Task prompt
A complete, unaltered copy of the listing is needed. Write it out.
*** Begin section ***
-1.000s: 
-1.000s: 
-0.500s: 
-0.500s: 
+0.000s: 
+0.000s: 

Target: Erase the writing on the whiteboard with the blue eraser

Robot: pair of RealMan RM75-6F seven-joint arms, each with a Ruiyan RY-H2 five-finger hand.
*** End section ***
Reply to the task
-1.000s: 
-1.000s: 
-0.500s: 
-0.500s: 
+0.000s: 
+0.000s: 

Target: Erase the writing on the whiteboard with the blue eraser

Robot: pair of RealMan RM75-6F seven-joint arms, each with a Ruiyan RY-H2 five-finger hand.

The answer contains nothing further.